与那国町の魅力を発信する「与那国町発信シンボル」の名称。シンボルは2025年10月に発表され、11月にその愛称を全国公募。2026年1月4日の「二十歳の集い」の式典会場で「よなたん」という名称が発表された。
https://yonaguni-brand.com/
沖縄の馬と「遊ぶ・触れ合う」体験スポット
丙午の今年、沖縄の馬たちは「観光」や「癒やし」のパートナーとして活躍しています。蹄鉄を必要としない彼らは、海辺や砂浜を歩くのが得意です。
究極の非日常体験「海馬遊び」
特に人気を集めているのが、馬に乗ったまま海に入る「海馬遊び」やビーチトレッキングです。南城市や久米島などで体験でき、馬の尾につかまって泳ぐ体験は、沖縄ならではのアクティビティとして注目されています。
主な体験スポット一覧
| 地域 | 施設名 | 体験内容 |
| 沖縄本島 | うみかぜホースファーム(南城市) | 海馬遊び、トレッキング、セラピー |
| 沖縄本島 | 沖縄こどもの国(沖縄市) | 展示、学習プログラム、ンマハラシー開催 |
| 宮古島 | まいぱり宮古島熱帯果樹園 | 乗馬体験、餌やり体験 |
| 与那国島 | 北牧場・東牧場 | 半野生状態での放牧風景見学 |
| 与那国島 | NPO 風馬 与那国馬 倶楽部 | 乗馬体験 |
| 久米島 | 久米島馬牧場 | 浜辺での乗馬、馬との遊泳 |
文化に息づく馬の記憶
沖縄の伝承や言葉の中にも、馬は生き続けています。
赤馬の伝説
石垣島には、捨てられた子馬を名馬に育て上げた役人の伝説があり、祝い歌「赤馬節」の由来となっています。
ユニークなことわざ
昔の沖縄では「馬糞を踏むと足が速くなる」という言い伝えがあり、運動会前には子どもたちが馬糞を探したという微笑ましいエピソードも残っています。
60年に一度の「特別な『午年』」を、生きる文化遺産とともに
2026年、丙午。
この巡り合わせの年に、沖縄の自然と歴史が生み出した「生きた文化遺産」に触れてみるのはいかがでしょうか。

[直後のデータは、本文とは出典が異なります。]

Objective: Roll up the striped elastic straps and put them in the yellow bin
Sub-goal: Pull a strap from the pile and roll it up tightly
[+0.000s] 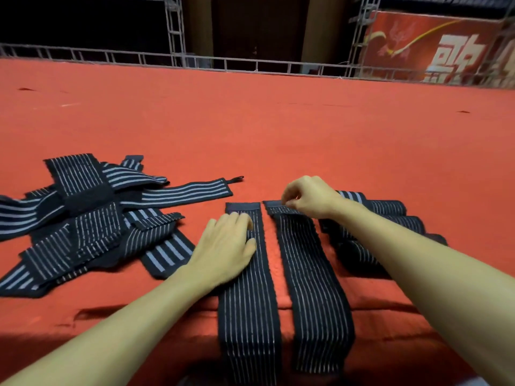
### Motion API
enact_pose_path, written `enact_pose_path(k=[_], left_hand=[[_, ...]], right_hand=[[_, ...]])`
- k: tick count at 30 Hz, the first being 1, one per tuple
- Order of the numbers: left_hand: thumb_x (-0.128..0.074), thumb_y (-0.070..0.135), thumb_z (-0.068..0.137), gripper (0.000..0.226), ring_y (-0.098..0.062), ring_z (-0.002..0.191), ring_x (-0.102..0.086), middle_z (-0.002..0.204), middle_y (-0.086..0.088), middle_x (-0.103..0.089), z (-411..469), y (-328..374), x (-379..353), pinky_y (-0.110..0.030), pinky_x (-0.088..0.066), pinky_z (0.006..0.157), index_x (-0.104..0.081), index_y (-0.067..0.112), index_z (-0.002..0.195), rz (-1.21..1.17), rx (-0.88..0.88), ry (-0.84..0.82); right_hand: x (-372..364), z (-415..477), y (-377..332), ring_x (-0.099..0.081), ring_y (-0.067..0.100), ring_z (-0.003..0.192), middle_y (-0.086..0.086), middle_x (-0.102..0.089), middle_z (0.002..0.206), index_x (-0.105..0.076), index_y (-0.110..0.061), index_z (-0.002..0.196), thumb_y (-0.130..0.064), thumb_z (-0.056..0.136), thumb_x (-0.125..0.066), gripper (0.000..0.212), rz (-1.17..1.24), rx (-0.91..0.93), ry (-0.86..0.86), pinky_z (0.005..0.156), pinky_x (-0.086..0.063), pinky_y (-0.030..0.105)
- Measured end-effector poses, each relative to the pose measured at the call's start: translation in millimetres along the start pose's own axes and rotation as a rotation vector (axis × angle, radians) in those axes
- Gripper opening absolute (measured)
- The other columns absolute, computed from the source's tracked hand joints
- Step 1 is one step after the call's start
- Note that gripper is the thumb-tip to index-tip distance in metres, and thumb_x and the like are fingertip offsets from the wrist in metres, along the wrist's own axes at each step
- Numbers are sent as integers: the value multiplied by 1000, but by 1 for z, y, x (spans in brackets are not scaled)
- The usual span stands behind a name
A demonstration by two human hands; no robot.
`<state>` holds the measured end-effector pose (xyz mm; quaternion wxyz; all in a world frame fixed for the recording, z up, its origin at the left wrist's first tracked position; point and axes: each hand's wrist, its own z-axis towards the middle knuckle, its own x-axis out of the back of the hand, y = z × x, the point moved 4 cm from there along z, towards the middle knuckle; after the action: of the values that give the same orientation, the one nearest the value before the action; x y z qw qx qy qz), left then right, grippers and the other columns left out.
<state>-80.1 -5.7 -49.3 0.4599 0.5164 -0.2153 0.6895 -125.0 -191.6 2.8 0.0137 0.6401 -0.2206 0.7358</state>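
Observation:
Two black straps with thin white stripes lie flat side by side on the red cloth, their near ends hanging over the front edge. My left hand (225, 247) rests flat on the left strap (250, 310), near its far end. My right hand (308, 197) pinches the far end of the right strap (309, 274) between thumb and fingertips. A loose heap of unrolled striped straps (86, 215) lies to the left. Several rolled straps (390, 215) sit to the right, partly behind my right forearm. No yellow bin is in view.
The red cloth-covered table (250, 121) stretches far ahead. A grey metal truss rail (195, 61) runs along its far edge, with a red banner (434, 48) behind it at the right.

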Motion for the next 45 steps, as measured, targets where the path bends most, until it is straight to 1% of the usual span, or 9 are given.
enact_pose_path(k=[5,11,19,28,33,36,38,41,45], left_hand=[[-43,37,99,20,-19,108,-42,100,6,-46,10,30,-17,-39,-31,98,-52,24,111,-217,9,-267],[-36,46,99,32,-17,109,-40,112,6,-48,7,41,-35,-34,-29,97,-49,25,119,-82,33,-83],[-41,48,95,30,-14,105,-40,106,9,-50,8,38,-36,-32,-31,96,-51,27,115,-140,50,-47],[-45,64,86,46,-14,98,-45,96,11,-50,6,28,-32,-33,-39,89,-43,32,119,-445,210,-48],[-57,57,85,54,-10,102,-47,100,12,-48,3,26,-29,-34,-43,92,-35,30,125,-670,243,7],[-63,50,86,69,-9,121,-40,119,10,-42,1,27,-25,-27,-34,102,-28,23,138,-753,280,-53],[-64,49,86,77,-10,128,-35,130,7,-38,0,36,-16,-28,-30,106,-23,19,144,-851,330,-98],[-62,42,91,48,-7,114,-51,121,10,-53,1,59,14,-24,-42,88,-42,21,129,-1033,354,-102],[-59,26,95,16,-15,98,-67,101,3,-71,1,82,56,-30,-50,84,-65,17,107,-1134,311,-7]], right_hand=[[4,-15,6,-63,19,95,6,-74,96,-75,-17,92,-10,87,-60,18,9,-17,54,73,-37,19],[-2,-6,7,-59,16,91,7,-71,106,-72,-15,102,-4,90,-49,28,35,-24,-9,75,-40,20],[-43,29,9,-53,33,122,16,-56,134,-51,-9,134,-3,90,-45,45,7,-200,-109,101,-45,37],[-43,27,8,-61,35,106,13,-64,113,-67,-10,110,-10,86,-63,24,-111,-206,109,83,-49,36],[-6,0,-10,-49,27,110,1,-69,100,-72,-24,99,-36,84,-71,19,-301,-78,312,83,-28,37],[20,-19,-19,-44,18,99,-8,-61,87,-71,-26,91,-43,76,-77,24,-86,-96,376,78,-22,35],[33,-33,-27,-47,11,76,-9,-55,69,-67,-21,82,-38,78,-78,21,301,-41,370,70,-30,32],[51,-62,-45,-49,6,63,-5,-56,68,-64,-10,85,-22,92,-65,15,758,16,453,60,-40,21],[69,-85,-61,-53,5,68,-5,-60,77,-64,-10,91,-19,99,-54,15,855,-36,492,63,-44,15]])
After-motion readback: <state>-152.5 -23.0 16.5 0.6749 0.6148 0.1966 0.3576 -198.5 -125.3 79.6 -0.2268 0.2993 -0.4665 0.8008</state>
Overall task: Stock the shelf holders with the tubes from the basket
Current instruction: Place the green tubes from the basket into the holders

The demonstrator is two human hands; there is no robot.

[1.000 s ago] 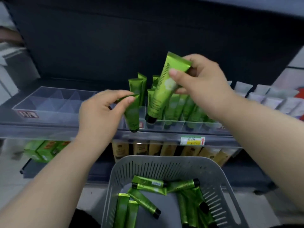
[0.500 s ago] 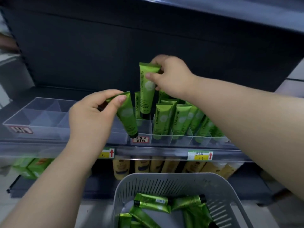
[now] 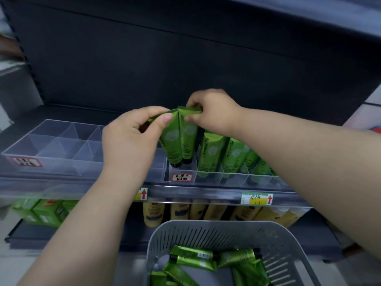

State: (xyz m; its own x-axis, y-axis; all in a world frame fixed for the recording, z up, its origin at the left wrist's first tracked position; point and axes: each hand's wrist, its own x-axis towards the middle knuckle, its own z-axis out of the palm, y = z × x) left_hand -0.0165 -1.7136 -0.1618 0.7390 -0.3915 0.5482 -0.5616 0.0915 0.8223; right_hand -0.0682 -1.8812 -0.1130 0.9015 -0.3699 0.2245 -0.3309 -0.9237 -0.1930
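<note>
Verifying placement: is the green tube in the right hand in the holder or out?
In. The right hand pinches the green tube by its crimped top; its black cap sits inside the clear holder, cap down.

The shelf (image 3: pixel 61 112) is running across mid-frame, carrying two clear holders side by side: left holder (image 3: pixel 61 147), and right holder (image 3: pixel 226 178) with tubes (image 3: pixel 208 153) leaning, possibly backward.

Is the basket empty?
No, several green tubes lie in the grey basket.
</note>
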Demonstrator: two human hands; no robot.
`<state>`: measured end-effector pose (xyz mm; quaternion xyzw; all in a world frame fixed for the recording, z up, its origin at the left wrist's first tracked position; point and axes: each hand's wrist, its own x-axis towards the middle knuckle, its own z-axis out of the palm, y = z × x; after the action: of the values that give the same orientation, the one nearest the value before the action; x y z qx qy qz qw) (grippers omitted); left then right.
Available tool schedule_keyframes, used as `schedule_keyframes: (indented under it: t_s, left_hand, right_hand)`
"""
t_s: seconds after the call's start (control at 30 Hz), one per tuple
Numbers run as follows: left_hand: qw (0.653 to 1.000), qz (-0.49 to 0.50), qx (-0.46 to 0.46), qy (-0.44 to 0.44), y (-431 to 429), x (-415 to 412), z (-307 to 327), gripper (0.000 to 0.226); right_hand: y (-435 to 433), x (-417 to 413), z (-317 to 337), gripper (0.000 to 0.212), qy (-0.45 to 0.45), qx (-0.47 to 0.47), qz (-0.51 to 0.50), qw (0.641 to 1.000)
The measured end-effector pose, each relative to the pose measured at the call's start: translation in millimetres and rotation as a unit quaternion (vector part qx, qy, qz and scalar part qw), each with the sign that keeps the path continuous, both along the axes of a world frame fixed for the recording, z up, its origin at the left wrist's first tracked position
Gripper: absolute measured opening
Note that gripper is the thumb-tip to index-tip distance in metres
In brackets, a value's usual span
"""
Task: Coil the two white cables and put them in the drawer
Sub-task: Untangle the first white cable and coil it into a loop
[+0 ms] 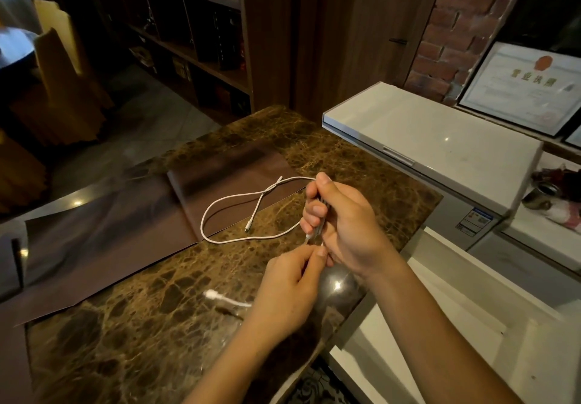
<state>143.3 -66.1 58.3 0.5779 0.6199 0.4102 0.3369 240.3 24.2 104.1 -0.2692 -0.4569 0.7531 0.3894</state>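
One white cable [220, 202] lies in a loose loop on the marble counter [141, 325], partly over a brown mat. One plug end rests near the loop's middle. My right hand [342, 230] is closed around several folded strands of this cable, held upright above the counter. My left hand [292, 290] pinches the cable just below the right hand's fingers. A second white cable [226, 299] shows only as a short piece with a plug end on the counter, left of my left wrist; the rest is hidden under my hand. No drawer is identifiable.
Brown mats [103, 230] cover the counter's left and far part. A white chest freezer [434, 133] stands to the right, white surfaces below it. Dark shelving [195, 41] and a brick wall with a framed certificate [522, 85] lie behind.
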Motion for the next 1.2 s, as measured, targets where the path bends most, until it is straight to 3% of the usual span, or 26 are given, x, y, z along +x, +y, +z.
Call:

宮古馬はわずか48頭と予断を許さない状況にありますが、私たちが彼らに関心を持ち、観光や教育を通じて触れ合うことが、種の保存を支える大きな力になります。
次の沖縄旅行では、リゾートの海だけでなく、古くから島の人々に寄り添ってきた馬たちに会いに行ってみませんか? その優しい瞳の奥に、琉球の長い歴史を感じることができるはずです。